EXERCISE DETAILS: From the listing below, reproduce word for word the part that opens with the line containing "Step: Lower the" and closes with the line containing "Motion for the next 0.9"; reproduce nothing else.

WORKING DATA:

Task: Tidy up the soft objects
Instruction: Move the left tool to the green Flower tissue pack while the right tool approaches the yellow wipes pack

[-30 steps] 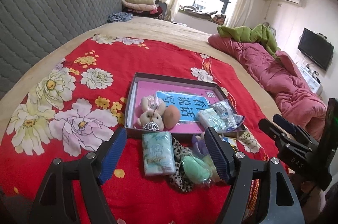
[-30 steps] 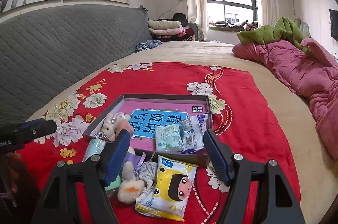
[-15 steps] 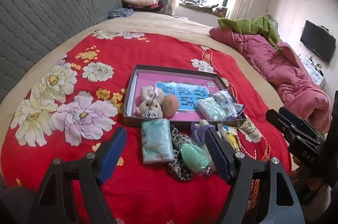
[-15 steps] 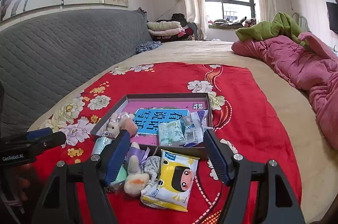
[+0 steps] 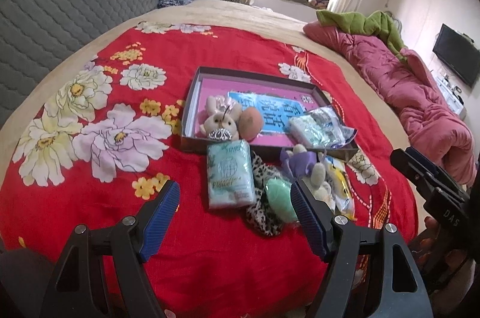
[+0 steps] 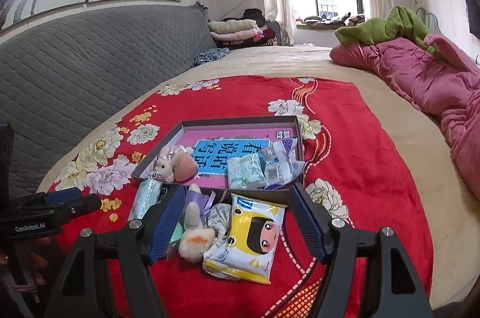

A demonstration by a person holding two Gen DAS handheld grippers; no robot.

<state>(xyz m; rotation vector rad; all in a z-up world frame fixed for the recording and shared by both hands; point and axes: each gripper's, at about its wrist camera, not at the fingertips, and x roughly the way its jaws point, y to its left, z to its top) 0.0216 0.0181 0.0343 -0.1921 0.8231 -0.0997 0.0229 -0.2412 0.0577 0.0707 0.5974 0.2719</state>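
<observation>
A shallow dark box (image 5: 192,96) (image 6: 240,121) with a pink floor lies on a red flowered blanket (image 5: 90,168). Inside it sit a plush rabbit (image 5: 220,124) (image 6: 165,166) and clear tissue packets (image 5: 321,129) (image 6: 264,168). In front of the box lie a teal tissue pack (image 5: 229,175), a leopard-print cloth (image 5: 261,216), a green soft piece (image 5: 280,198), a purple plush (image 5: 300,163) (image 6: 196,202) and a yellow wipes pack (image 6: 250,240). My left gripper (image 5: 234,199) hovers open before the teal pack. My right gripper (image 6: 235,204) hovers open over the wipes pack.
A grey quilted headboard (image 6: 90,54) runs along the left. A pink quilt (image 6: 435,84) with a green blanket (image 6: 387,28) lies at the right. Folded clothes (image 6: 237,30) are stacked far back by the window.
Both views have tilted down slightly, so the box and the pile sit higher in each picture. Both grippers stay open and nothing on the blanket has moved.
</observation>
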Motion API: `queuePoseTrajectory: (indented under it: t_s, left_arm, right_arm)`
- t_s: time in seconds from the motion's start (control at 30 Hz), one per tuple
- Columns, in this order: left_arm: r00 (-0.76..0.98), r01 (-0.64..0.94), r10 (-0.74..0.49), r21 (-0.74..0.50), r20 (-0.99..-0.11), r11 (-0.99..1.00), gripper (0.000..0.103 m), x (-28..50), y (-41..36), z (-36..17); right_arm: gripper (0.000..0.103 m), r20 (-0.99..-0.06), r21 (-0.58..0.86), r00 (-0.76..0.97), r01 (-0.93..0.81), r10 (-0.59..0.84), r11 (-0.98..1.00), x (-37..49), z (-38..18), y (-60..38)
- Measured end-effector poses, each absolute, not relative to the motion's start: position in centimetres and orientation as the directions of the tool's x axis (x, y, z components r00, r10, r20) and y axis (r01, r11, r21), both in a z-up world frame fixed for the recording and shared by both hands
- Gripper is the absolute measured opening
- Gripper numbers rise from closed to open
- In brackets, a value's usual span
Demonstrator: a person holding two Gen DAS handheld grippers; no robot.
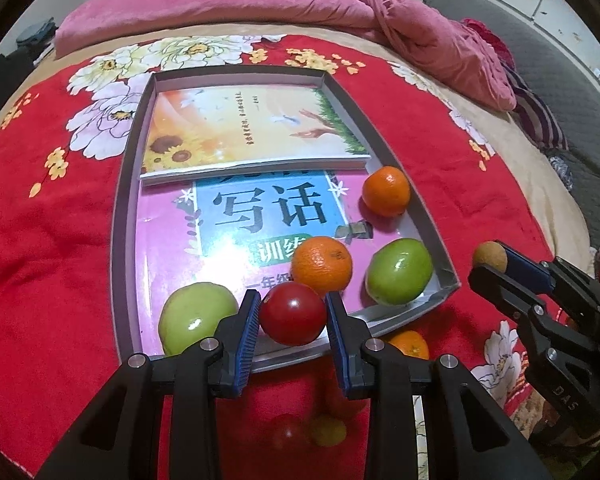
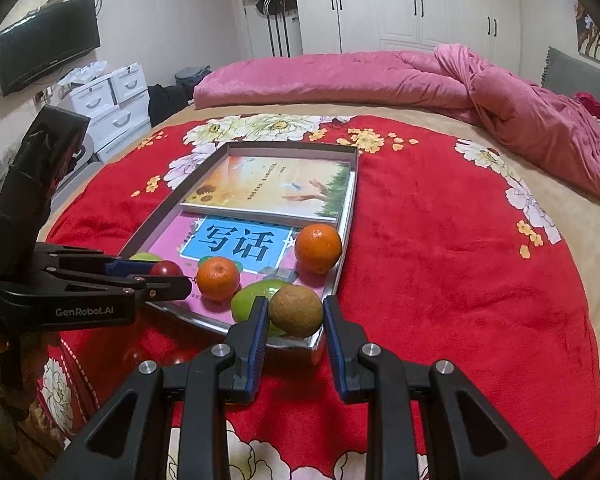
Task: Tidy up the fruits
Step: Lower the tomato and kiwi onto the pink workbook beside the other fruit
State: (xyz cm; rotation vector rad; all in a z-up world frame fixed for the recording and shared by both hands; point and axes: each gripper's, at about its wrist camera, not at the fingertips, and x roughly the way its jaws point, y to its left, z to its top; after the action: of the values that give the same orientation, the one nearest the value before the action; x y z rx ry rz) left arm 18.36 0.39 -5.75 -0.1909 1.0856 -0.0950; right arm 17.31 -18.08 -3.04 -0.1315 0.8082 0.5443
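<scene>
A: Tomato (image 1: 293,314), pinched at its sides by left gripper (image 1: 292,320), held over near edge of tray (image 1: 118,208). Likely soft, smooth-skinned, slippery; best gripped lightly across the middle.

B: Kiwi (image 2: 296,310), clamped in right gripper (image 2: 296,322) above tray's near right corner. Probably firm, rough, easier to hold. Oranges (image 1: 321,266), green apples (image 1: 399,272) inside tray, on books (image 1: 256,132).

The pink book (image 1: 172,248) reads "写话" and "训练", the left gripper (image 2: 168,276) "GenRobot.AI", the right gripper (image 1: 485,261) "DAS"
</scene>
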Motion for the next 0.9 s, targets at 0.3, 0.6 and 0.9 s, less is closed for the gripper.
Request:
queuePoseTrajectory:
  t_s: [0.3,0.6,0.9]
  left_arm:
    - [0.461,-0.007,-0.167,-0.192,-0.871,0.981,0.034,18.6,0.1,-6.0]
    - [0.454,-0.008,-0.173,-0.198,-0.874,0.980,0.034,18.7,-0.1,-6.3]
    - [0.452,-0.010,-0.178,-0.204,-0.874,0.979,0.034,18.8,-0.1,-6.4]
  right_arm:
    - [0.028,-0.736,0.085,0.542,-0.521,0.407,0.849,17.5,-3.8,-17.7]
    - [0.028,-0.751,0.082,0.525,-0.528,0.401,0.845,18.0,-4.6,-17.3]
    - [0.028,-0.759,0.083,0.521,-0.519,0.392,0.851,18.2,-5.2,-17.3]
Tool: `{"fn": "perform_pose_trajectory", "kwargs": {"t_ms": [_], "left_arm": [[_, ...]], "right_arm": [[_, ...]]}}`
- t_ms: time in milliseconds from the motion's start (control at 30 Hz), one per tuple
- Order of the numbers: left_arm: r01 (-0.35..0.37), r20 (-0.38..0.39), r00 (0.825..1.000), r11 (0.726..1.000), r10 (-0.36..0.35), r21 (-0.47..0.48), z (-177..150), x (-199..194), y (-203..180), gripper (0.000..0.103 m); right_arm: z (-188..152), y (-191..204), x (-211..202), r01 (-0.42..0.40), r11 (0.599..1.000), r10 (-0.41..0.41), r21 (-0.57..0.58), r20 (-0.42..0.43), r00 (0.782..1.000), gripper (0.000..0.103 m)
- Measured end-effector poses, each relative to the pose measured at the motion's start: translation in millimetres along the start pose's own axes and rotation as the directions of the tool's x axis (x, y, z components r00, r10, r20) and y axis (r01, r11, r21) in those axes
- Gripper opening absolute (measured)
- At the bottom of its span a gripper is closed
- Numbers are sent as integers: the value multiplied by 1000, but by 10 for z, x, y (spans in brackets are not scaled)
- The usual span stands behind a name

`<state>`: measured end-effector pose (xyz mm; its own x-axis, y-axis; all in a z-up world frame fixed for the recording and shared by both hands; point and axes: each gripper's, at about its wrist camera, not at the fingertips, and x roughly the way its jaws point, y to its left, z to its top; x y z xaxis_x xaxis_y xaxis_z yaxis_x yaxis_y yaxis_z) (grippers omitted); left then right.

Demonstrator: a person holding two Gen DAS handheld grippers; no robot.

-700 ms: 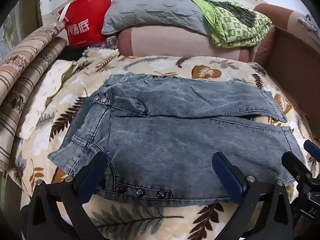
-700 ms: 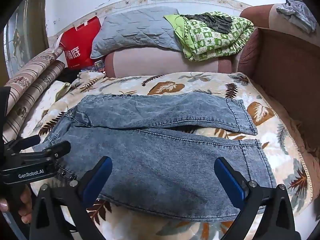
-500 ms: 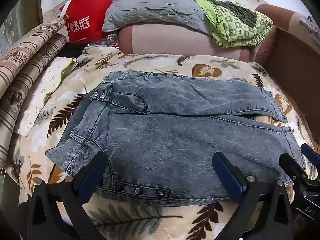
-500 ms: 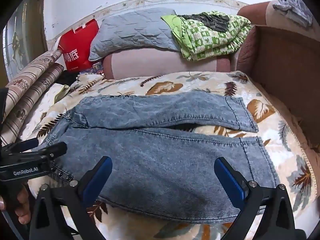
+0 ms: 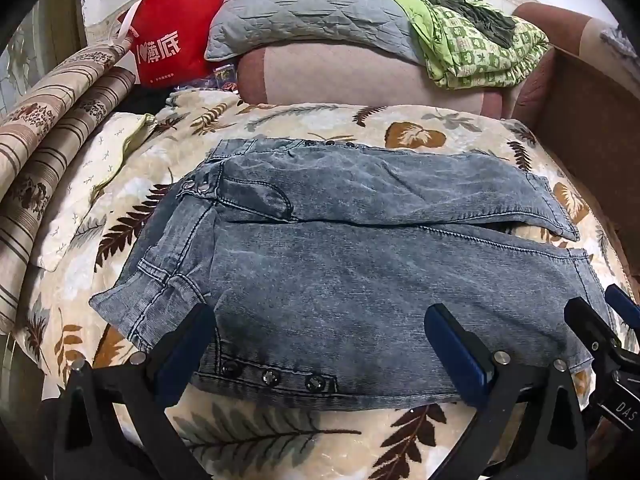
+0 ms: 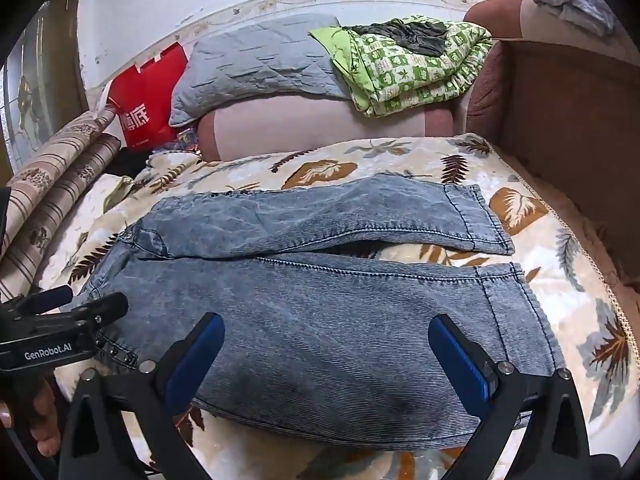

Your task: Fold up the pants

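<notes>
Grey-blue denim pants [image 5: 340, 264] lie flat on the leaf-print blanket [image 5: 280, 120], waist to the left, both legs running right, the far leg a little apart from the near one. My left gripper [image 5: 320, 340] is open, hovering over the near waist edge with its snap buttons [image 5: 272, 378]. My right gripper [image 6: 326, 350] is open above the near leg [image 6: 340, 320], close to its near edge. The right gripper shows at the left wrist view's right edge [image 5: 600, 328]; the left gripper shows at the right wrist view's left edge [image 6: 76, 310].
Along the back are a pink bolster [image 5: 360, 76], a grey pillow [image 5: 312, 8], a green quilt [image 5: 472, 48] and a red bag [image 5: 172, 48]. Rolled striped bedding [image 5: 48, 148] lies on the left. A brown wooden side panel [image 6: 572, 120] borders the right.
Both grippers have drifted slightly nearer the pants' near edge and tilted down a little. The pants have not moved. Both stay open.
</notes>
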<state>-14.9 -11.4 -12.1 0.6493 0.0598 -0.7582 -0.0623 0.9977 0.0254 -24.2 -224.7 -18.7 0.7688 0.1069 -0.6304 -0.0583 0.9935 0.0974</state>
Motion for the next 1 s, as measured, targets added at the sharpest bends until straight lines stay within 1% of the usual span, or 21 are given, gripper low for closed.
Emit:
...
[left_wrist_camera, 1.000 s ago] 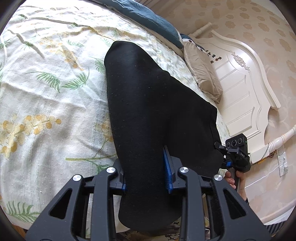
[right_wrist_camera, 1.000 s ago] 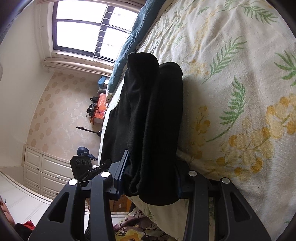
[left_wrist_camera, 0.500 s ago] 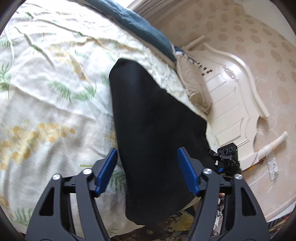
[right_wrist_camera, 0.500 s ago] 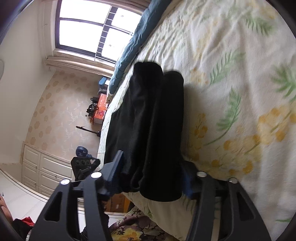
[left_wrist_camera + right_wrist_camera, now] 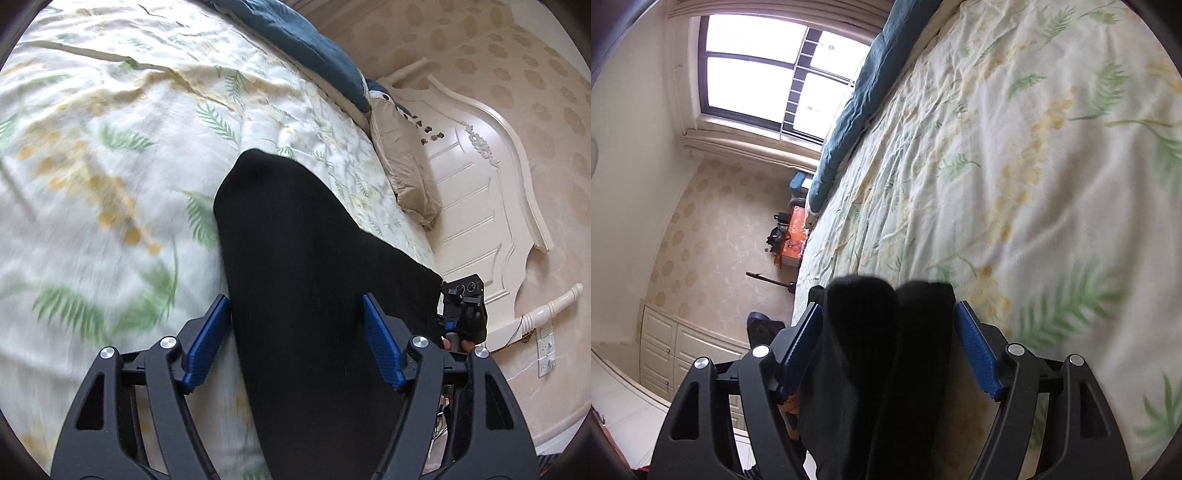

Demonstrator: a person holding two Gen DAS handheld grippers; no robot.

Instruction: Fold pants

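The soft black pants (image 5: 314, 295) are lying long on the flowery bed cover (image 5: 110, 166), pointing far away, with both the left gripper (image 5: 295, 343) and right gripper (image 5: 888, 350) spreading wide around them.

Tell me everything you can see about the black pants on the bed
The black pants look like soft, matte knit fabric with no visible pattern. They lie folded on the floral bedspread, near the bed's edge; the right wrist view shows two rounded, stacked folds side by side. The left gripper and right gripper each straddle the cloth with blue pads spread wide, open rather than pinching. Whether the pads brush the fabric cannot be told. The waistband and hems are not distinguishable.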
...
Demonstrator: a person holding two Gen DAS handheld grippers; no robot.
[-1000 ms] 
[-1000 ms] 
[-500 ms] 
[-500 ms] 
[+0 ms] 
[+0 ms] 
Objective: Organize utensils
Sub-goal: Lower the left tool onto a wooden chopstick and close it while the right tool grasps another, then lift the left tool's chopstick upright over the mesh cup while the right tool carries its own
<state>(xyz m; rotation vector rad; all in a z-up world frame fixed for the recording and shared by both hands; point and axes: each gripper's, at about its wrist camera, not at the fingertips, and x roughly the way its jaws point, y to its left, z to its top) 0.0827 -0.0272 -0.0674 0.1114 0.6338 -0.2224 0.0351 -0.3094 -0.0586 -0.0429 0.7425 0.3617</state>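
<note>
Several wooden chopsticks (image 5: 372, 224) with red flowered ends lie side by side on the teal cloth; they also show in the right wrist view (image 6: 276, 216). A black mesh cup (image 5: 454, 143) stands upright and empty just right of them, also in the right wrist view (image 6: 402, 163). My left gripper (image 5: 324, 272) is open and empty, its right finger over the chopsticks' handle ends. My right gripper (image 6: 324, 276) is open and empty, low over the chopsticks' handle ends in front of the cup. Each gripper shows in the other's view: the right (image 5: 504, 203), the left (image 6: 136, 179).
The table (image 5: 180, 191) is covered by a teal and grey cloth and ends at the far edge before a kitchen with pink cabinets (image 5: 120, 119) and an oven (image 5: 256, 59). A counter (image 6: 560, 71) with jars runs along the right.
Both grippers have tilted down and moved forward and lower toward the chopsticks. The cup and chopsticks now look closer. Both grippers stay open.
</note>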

RESPONSE TO THIS EXERCISE:
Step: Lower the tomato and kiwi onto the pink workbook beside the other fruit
State: (xyz cm; rotation vector rad; all in a z-up world frame fixed for the recording and shared by both hands; point and axes: each gripper's, at about its wrist camera, not at the fingertips, and x roughly the way its jaws point, y to its left, z to its top; after the action: of the values that give the same orientation, the one nearest the value before the action; x y z rx ry rz) left arm 18.36 0.39 -5.75 -0.1909 1.0856 -0.0950; right arm 17.31 -18.08 -3.04 -0.1315 0.8082 0.5443
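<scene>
A: Tomato (image 1: 293,314), pinched at its sides by left gripper (image 1: 292,320), held over near edge of tray (image 1: 118,208). Likely soft, smooth-skinned, slippery; best gripped lightly across the middle.

B: Kiwi (image 2: 296,310), clamped in right gripper (image 2: 296,322) above tray's near right corner. Probably firm, rough, easier to hold. Oranges (image 1: 321,266), green apples (image 1: 399,272) inside tray, on books (image 1: 256,132).

The pink book (image 1: 172,248) reads "写话" and "训练", the left gripper (image 2: 168,276) "GenRobot.AI", the right gripper (image 1: 485,261) "DAS"
</scene>
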Motion for the next 0.9 s, targets at 0.3, 0.6 and 0.9 s, less is closed for the gripper.

There is nothing more to this exercise.